Brief:
Below are some records. Print exactly the lines between the one holding "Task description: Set" and the one holding "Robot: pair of", inclusive, and nothing else.

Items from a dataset
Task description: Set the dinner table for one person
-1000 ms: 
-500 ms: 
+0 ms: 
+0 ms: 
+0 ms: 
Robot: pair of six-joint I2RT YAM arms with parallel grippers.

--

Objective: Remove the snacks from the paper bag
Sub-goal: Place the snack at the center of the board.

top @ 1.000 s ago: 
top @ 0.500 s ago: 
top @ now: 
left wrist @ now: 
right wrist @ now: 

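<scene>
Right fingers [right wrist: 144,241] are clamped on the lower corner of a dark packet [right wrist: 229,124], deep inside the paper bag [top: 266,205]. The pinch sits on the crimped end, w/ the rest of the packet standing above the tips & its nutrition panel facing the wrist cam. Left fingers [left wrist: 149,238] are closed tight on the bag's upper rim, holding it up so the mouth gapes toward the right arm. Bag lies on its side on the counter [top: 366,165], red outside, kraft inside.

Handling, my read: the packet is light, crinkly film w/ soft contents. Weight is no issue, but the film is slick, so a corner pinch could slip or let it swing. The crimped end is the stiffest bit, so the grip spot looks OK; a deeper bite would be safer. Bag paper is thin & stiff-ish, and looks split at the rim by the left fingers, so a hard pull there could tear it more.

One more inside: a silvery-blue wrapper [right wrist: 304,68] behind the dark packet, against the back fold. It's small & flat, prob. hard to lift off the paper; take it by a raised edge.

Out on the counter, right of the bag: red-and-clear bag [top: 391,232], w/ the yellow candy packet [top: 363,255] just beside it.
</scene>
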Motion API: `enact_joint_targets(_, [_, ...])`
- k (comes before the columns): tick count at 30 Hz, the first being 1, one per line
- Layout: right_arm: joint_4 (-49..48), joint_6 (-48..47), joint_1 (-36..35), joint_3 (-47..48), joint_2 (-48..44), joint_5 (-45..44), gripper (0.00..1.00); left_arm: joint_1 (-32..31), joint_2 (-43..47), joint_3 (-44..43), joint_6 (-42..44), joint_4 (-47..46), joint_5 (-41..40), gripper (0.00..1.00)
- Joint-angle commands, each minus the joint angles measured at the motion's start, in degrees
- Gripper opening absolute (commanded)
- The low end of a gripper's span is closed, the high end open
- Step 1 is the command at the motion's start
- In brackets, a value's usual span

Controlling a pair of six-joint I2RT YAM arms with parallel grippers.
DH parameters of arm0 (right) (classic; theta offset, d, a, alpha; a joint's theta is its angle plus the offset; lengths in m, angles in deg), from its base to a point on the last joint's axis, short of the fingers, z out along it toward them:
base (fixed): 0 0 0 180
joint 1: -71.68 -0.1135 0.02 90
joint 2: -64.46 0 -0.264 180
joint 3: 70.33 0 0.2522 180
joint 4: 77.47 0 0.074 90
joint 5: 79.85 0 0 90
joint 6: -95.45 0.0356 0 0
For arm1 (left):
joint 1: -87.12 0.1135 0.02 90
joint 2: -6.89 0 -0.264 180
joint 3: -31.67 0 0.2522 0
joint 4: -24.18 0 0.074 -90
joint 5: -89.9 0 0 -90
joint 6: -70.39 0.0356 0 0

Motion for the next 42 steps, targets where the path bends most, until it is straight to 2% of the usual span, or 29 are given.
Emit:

Solution for this task:
Task description: Set the dinner table for one person
-1000 ms: 
-500 ms: 
+0 ms: 
+0 ms: 
+0 ms: 
Robot: pair of six-joint I2RT YAM arms with parallel grippers.

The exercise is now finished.